I have several PDF files, scanned with a Canon 8800F and Image Capture in B/W mode 300 dpi - on a Mac without Devonthink Pro Office. The file size is between 7 and 110 MB, the files contain of 10 to 160 pages DIN A 4. When I import these files in DTPO to make them searchable, the read process takes forever, without any success. After two hours I got a message that the HD was full. Before there was 19 GB empty space, now 150 MB. I cancelled the import, and after a restart I have the 19 GB back.
Why does the import not work?
I opened the files with Acrobat Pro, the OCR worked fine (the OCR quality is not as good as normally with DTPO-Iris).

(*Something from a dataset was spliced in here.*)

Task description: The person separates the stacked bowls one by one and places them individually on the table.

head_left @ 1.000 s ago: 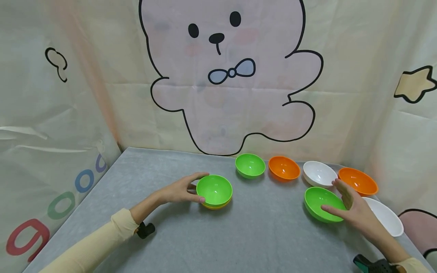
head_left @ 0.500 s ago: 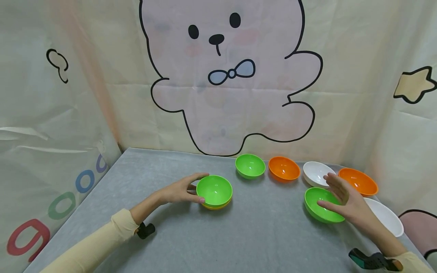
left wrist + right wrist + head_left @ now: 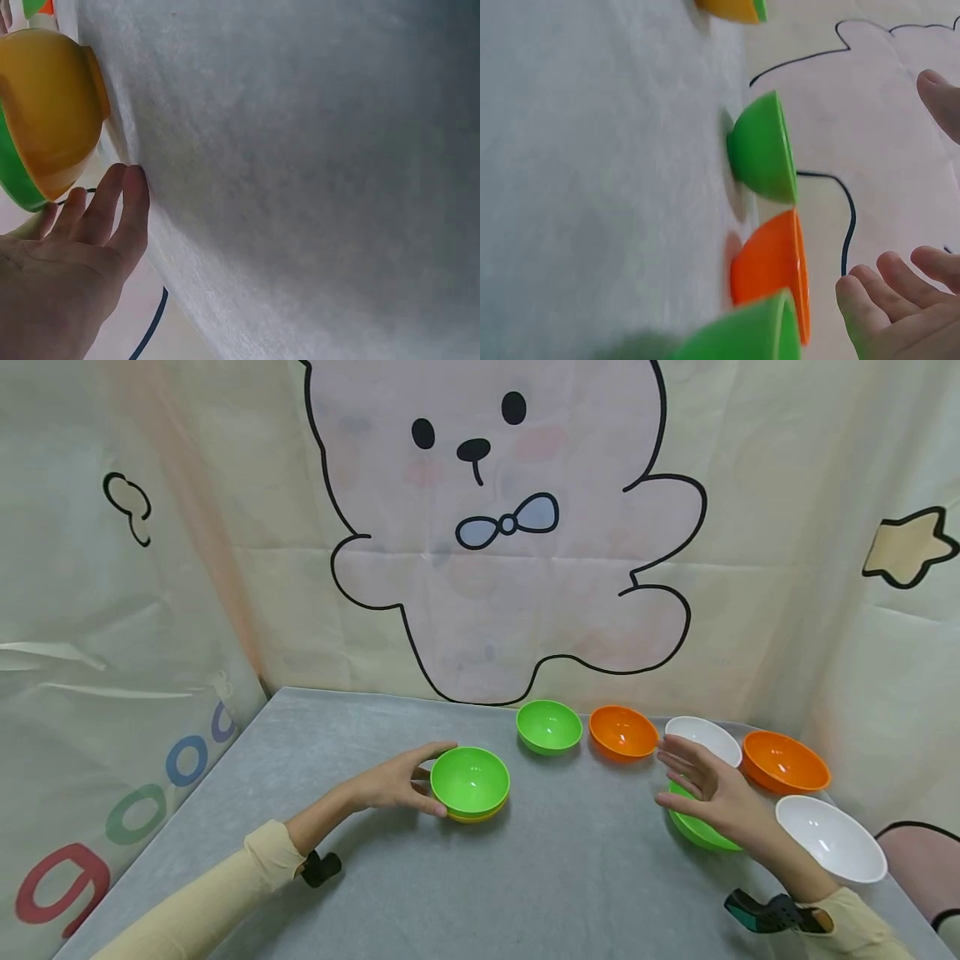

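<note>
A green bowl (image 3: 470,780) sits nested in a yellow bowl (image 3: 56,97) near the middle of the table. My left hand (image 3: 405,783) is at the stack's left side, thumb and fingers spread around the edge; the left wrist view has the fingers loosely extended close by the bowls. Over at the right, my right hand (image 3: 712,789) hovers above another green bowl (image 3: 701,835) and hides much of it. Nothing is between its spread fingers, and the right wrist view puts thumb and fingertips well apart.
Along the back edge stand a green bowl (image 3: 550,727), an orange bowl (image 3: 623,732), a white bowl (image 3: 702,737) and a second orange bowl (image 3: 784,762). Another white bowl (image 3: 831,839) is near the right edge. A printed cloth (image 3: 480,618) hangs behind the grey table (image 3: 525,893).
My right hand has moved left across the right-hand green bowl, uncovering the white bowl near the right edge. My left hand and the stacked bowls stay in nearly the same place.
</note>
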Motion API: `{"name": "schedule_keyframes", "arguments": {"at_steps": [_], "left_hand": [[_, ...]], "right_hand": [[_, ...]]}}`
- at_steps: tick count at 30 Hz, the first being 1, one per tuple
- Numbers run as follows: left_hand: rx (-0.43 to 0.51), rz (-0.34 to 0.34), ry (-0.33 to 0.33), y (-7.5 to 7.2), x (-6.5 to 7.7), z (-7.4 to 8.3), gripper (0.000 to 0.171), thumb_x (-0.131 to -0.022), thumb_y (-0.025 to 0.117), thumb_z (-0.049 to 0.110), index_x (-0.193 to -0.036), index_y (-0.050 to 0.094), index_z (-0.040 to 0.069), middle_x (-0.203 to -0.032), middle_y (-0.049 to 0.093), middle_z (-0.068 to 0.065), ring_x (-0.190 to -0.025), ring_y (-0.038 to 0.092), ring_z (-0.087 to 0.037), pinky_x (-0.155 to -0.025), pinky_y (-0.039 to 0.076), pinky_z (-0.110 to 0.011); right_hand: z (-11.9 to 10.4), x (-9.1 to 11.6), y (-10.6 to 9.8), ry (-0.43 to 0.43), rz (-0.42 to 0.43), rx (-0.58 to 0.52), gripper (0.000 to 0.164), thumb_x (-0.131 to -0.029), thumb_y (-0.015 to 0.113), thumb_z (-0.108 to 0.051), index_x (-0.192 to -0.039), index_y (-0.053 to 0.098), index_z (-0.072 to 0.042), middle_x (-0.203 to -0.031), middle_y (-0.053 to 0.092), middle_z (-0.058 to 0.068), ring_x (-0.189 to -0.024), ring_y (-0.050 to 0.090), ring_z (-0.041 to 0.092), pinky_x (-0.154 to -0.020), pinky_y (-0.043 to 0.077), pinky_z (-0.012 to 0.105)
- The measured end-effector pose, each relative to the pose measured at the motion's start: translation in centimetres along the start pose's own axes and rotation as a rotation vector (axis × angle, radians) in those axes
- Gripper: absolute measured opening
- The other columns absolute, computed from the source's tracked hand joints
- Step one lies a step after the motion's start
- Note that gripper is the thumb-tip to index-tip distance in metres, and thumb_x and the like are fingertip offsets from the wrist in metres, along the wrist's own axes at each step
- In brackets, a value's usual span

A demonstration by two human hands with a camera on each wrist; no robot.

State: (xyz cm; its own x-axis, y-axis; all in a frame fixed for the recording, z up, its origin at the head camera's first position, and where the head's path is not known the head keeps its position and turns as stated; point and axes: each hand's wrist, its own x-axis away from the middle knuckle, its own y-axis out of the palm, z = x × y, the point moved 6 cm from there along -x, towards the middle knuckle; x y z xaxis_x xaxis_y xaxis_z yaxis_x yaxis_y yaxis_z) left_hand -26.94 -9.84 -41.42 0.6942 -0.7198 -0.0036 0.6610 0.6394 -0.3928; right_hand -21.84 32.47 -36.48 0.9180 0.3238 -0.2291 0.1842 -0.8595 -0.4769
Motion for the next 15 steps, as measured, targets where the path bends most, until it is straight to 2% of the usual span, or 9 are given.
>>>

I wouldn’t say that your disk is filled with garbage but with temporary files that are used during the OCR process and will be removed afterwards. Now OCR is not something that is easy and for some documents it may take a long time before it can be finished. Even pages that in my humble opinion are simple sometimes take a lot of time. My guess is that you selected a collection of files for OCR and the first one in the list causes a problem. You could try to split that file into smaller ones (Preview allows you to do this) and afterwards use Preview again to glue them together. Other than that we can only contact IRIS to report a potential bug. And in that case I would ask you to send an email to email@example.com with as much information as possible so we can inform IRIS.